Short backstory: Was considered a nut for stockpiling so many weapons and resources. Was always afraid of an outbreak of a virus. So, he purchased as many guns as he could and built an underground shelter near the city in case of an outbreak. Was able to ride out the first few months of the virus living off of what food was stockpiled in the shelter. However, as time went on, personal resources of food began to grow thinner. Already used up most of his weapons cache. Luckily, his survival skills can keep him going on just bare minimum. And as a very skilled hunter, he can go completely undetected in the most risky situations.


----------



## Yakamaru (Jun 24, 2017)

shapeless0ne said:


> *perks ears in interest*





Jin-Lust-4-Sin said:


> Ack, dammit, full... guess I'll sit outta this one


Sorry, we're full, unfortunately.

But who knows. We might end up having a new RP at some point. Just talking about the details are damn fun.

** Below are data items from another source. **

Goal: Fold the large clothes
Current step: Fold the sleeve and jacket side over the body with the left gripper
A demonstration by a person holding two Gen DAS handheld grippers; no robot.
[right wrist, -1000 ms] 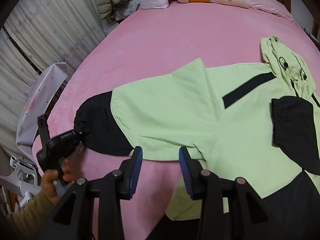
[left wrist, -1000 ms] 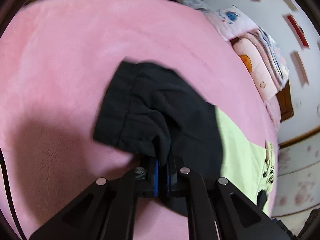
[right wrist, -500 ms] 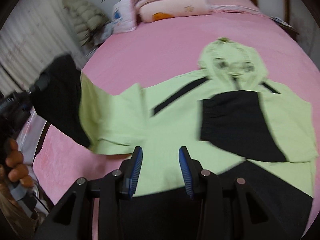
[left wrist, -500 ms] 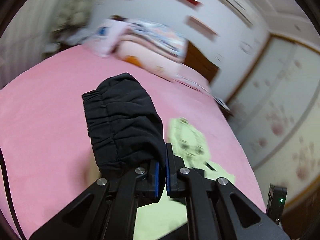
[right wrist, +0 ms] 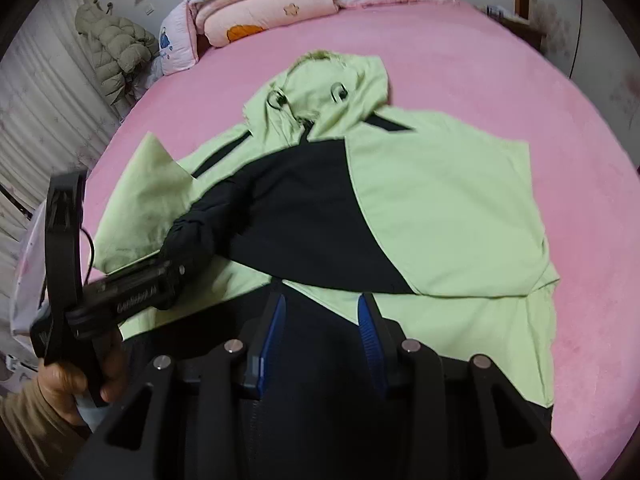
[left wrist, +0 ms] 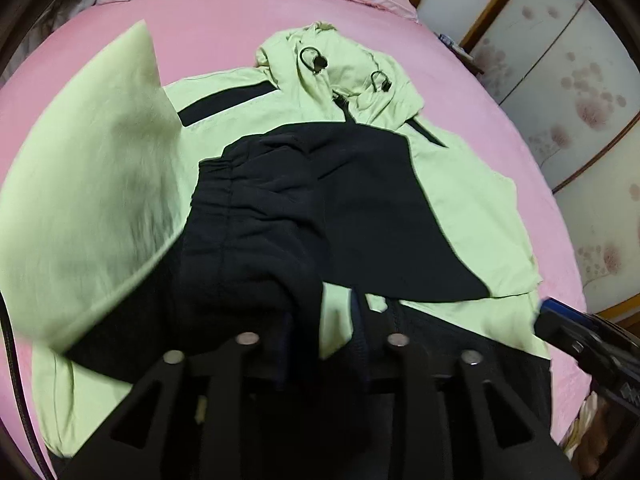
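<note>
Left wrist view: nearest us, our left gripper has its jaws apart, and the jacket's black left cuff drapes over one finger; we cannot tell whether it is pinched. In the right wrist view, our right gripper hangs spread and empty above the black hem. Beyond, the lime-and-black hooded jacket lies front-up on the pink bed, its other sleeve folded across the chest. Farthest, folded quilts sit by the headboard.

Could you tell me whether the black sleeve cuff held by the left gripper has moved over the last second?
Yes. The black sleeve cuff has been carried from the bare pink bedspread inward over the jacket body.
</note>
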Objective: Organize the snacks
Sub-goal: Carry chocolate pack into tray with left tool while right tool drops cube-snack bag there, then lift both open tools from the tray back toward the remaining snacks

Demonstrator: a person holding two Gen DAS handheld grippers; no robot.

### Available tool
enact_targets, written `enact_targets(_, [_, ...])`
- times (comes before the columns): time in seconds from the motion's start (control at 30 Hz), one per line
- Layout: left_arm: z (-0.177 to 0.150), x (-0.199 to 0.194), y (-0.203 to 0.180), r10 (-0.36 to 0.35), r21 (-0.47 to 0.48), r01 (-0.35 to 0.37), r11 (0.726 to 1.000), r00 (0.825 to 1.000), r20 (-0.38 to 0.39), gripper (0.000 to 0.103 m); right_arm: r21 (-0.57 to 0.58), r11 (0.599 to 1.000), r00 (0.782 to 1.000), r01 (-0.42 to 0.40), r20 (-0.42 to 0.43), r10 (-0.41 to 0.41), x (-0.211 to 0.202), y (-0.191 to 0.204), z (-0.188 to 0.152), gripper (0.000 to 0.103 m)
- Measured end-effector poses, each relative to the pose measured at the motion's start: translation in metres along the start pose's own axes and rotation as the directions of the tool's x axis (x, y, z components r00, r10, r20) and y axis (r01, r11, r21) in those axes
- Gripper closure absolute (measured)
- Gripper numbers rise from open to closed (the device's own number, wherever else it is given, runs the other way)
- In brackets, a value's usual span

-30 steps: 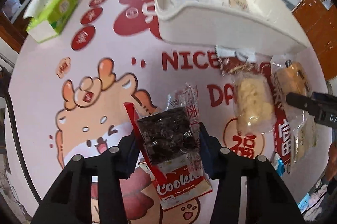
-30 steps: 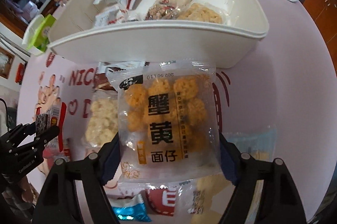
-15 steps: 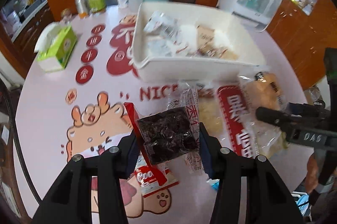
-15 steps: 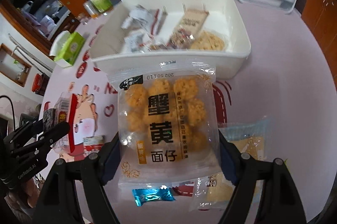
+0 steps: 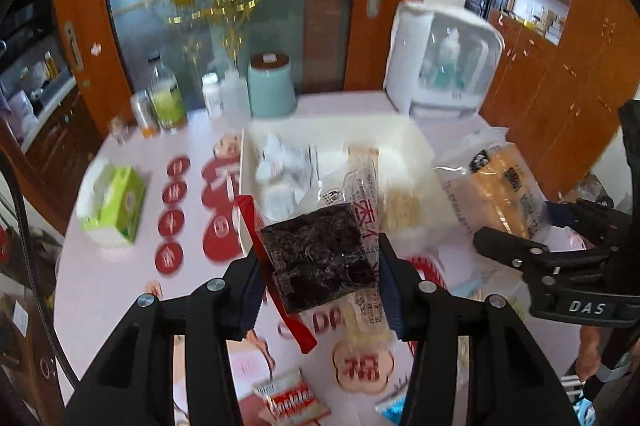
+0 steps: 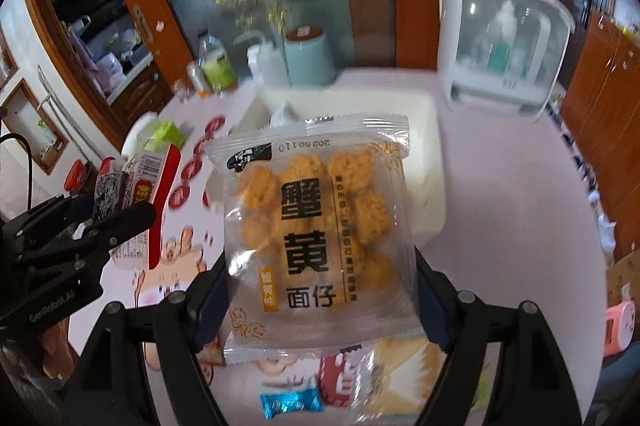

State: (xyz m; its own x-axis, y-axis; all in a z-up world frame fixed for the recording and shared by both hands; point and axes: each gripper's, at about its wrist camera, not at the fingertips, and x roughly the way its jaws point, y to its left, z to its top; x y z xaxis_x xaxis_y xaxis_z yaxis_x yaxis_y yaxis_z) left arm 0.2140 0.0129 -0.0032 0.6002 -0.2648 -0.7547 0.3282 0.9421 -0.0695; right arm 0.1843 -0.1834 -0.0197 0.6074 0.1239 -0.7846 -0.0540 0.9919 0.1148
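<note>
My left gripper (image 5: 320, 280) is shut on a clear packet of dark snacks with a red edge (image 5: 320, 258), held in the air above the pink table. My right gripper (image 6: 320, 294) is shut on a clear bag of orange puffed balls with black lettering (image 6: 316, 230), also lifted. Beyond both stands the white bin (image 5: 416, 141) with several wrapped snacks inside; in the right wrist view the white bin (image 6: 432, 153) is partly hidden by the bag. The right gripper (image 5: 520, 254) with its bag shows at the right of the left wrist view. The left gripper (image 6: 100, 222) shows at the left of the right wrist view.
Loose snacks lie on the table below: a cookie packet (image 5: 292, 398) and a blue candy (image 6: 290, 402). A green tissue box (image 5: 114, 201) sits left. Bottles (image 5: 166, 97), a teal canister (image 5: 272, 85) and a white appliance (image 5: 444, 65) stand at the table's far edge.
Both grippers have risen well above the table with their packets still held, and both have tilted up, so the door and the cabinets now show behind the bin.
</note>
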Motion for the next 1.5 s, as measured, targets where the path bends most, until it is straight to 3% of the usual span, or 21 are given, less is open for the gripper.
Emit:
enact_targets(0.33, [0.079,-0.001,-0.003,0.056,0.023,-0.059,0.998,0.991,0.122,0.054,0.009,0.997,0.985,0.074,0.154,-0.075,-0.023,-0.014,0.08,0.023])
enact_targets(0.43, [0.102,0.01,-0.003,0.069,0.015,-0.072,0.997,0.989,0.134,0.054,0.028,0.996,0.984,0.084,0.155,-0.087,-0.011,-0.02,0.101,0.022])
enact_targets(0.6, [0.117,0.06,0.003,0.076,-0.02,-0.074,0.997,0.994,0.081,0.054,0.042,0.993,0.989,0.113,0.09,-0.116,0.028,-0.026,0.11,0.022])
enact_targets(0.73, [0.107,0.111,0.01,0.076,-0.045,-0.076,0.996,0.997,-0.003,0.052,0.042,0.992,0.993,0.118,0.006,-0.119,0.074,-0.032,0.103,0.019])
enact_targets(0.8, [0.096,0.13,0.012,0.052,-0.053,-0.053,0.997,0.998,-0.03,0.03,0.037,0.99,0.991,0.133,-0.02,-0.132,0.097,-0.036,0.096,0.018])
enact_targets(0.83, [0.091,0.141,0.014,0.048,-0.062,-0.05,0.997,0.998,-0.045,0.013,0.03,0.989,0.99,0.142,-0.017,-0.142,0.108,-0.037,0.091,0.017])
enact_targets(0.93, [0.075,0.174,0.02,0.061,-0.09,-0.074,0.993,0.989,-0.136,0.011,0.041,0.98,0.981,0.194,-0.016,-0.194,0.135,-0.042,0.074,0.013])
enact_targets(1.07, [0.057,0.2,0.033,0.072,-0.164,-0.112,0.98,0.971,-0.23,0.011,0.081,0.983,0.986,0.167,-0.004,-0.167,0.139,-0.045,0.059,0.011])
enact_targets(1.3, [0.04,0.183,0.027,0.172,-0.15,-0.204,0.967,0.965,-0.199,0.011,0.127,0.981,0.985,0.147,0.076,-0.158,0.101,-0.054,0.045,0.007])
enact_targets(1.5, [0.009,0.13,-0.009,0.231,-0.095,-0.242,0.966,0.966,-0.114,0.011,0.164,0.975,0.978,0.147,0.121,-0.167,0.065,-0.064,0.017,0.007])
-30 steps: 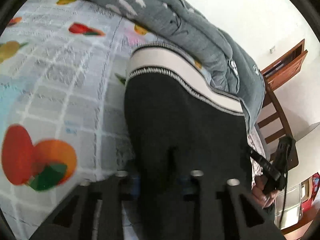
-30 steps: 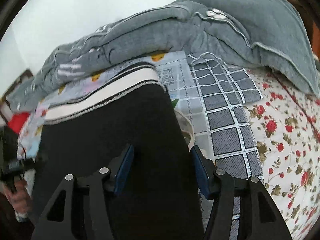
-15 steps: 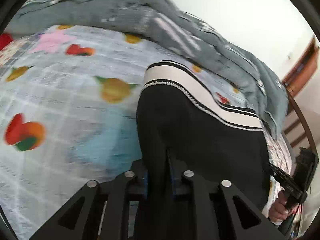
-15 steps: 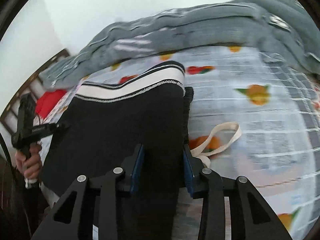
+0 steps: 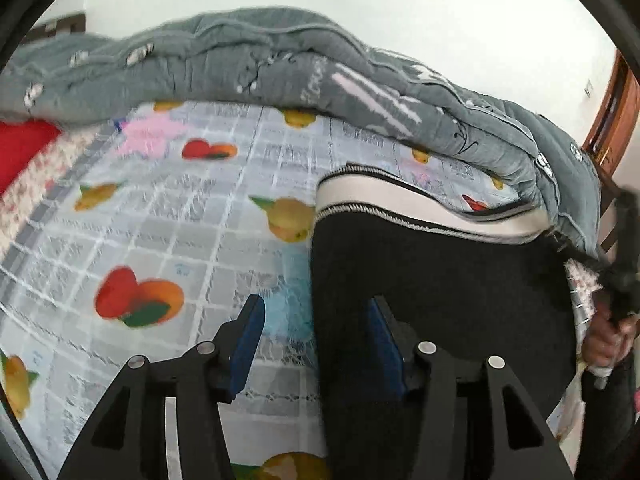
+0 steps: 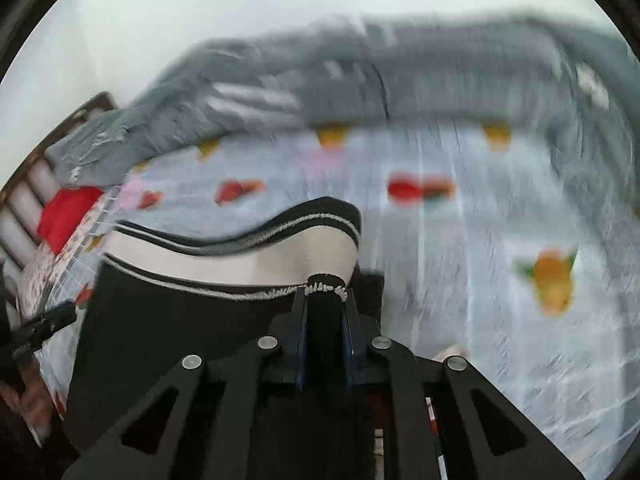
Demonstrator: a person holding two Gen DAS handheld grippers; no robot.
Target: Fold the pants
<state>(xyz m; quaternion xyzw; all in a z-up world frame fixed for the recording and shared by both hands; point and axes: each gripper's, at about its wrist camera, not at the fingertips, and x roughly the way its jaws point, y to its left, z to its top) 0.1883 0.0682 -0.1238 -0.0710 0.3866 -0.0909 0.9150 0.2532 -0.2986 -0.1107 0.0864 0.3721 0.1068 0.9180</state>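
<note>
The black pants [image 5: 440, 280] are spread on the bed [image 5: 180, 220]; a fold is being set up. The left tongs [image 5: 316, 340] are opening, the pants edge between them unpressed. The right tongs [image 6: 324, 320] are closing on a pinch below the waistband [image 6: 240, 256], to be carried across. No writing can be read
</note>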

Below this point I'd prefer we start the RP, with whomever is going to start. If you have to, edit your previous post with character details.

--------------------------------------------------------------------------------------------------------------


----------



## Ramjet (Jun 24, 2017)

Damn missed out..


----------



## Aurorans Solis (Jun 25, 2017)

I don't follow your rules, Yaka :v

Name: Lysander Iuba
Gender: Male
Age: 22, birthday on Spooktober 7th.
Orientation: aro+♠
Occupation: Engineering student at university
Disposition: quiet and non-confrontational, but can be convinced to be a bit more outgoing. Candid unless otherwise necessary.
Abilities: Good spotter, basic skills for fixing things and electronics, had a chemical engineer for a roommate so he picked up a couple "things," can speak a dead language.

Likes the company of people despite not talking to them frequently, taking things apart to see how they work regardless of whether the things he's taking apart are useful and/or need to be used, ˙ ͜ʟ˙, and technical jargon.
Dislikes crossbows (reeeee), bad memes, having to come up with dislikes lists.

Items currently in my possession:
1x compound bow, 15 arrows with assorted tips (target and broadhead)
1x recurve bow, 50 lb. draw weight
1x bag of arrow tip replacements
School backpack
2x 2L water bottles


Short backstory: Attended university as an engineering student for mechanical and electrical engineering and was planning to go for an advanced degree when the world went to shit. As he told one of his friends in regards to this situation: "God damn it."


----------



## Jin-Lust-4-Sin (Jun 27, 2017)

Is this rp ded now ?


----------



## shapeless0ne (Jun 27, 2017)

Jin-Lust-4-Sin said:


> Is this rp ded now ?


no, it's clearly UN-dead :3


----------



## Jin-Lust-4-Sin (Jun 27, 2017)

shapeless0ne said:


> no, it's clearly UN-dead :3


You make hate and love you at a same time


----------



## Yakamaru (Jun 28, 2017)

Jin-Lust-4-Sin said:


> Is this rp ded now ?


Nope. A LOT is going on behind the scenes where people don't see it. It's possible we will be doing it over Discord. The RP itself however is on a bit of a hold, due to people being busy, not feeling well, etc, and we've been unable to talk about certain details about the RP itself.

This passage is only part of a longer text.